Pick up at the line with "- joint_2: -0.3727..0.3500". Write it out exactly, along with each later line through the end of the data, and nothing more.

(DATA EXTRACT)

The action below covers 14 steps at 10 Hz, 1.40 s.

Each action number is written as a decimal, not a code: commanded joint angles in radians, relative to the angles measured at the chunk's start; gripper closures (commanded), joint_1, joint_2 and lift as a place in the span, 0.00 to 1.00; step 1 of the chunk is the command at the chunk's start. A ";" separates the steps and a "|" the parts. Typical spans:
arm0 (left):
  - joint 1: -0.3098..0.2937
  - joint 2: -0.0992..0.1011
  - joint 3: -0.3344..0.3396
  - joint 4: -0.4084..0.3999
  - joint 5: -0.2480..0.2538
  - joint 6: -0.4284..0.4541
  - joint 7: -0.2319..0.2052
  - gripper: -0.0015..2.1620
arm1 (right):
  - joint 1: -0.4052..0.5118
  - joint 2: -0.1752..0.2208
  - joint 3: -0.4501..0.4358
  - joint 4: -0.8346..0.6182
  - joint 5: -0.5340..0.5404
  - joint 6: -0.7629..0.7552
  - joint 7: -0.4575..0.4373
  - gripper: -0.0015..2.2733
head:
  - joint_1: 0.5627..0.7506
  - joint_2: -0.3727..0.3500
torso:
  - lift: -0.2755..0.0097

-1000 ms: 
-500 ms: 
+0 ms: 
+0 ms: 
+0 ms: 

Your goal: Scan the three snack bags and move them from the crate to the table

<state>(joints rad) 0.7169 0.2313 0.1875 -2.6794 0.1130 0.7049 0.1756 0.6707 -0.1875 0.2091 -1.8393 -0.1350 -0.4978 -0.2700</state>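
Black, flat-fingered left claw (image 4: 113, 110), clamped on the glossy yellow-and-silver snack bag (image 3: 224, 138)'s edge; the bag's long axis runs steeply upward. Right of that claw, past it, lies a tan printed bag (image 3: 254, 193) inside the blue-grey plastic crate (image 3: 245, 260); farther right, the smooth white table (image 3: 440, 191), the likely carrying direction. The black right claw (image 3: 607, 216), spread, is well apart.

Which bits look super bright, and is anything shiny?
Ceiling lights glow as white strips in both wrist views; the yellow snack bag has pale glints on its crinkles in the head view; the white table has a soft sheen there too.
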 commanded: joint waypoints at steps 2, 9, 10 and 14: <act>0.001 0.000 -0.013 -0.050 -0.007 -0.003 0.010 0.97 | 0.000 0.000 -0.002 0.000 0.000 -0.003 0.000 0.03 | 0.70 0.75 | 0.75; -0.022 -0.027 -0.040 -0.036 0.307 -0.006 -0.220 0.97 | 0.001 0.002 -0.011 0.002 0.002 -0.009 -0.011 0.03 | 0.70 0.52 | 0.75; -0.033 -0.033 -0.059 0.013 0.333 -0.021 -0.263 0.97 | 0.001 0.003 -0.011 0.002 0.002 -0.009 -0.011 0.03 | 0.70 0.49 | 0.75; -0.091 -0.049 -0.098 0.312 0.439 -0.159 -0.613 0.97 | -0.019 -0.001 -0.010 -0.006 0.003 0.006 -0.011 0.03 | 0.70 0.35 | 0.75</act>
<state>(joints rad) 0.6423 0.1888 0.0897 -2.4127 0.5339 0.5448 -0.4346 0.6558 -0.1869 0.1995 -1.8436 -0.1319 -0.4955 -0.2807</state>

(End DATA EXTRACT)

# TASK RESPONSE
  - joint_2: -0.3727..0.3500
torso:
  - lift: -0.2755..0.0097

-1000 ms: 
-500 ms: 
+0 ms: 
+0 ms: 
+0 ms: 

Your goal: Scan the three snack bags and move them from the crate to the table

<state>(joints rad) 0.7169 0.2313 0.1875 -2.6794 0.1130 0.7049 0.1756 0.6707 -0.1875 0.2091 -1.8393 -0.1350 -0.4978 -0.2700</state>
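Black, flat-fingered left claw (image 4: 113, 110), clamped on the glossy yellow-and-silver snack bag (image 3: 224, 138)'s edge; the bag's long axis runs steeply upward. Right of that claw, past it, lies a tan printed bag (image 3: 254, 193) inside the blue-grey plastic crate (image 3: 245, 260); farther right, the smooth white table (image 3: 440, 191), the likely carrying direction. The black right claw (image 3: 607, 216), spread, is well apart.

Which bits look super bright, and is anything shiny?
Ceiling lights glow as white strips in both wrist views; the yellow snack bag has pale glints on its crinkles in the head view; the white table has a soft sheen there too.
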 commanded: joint waypoints at steps 2, 9, 10 and 14: <act>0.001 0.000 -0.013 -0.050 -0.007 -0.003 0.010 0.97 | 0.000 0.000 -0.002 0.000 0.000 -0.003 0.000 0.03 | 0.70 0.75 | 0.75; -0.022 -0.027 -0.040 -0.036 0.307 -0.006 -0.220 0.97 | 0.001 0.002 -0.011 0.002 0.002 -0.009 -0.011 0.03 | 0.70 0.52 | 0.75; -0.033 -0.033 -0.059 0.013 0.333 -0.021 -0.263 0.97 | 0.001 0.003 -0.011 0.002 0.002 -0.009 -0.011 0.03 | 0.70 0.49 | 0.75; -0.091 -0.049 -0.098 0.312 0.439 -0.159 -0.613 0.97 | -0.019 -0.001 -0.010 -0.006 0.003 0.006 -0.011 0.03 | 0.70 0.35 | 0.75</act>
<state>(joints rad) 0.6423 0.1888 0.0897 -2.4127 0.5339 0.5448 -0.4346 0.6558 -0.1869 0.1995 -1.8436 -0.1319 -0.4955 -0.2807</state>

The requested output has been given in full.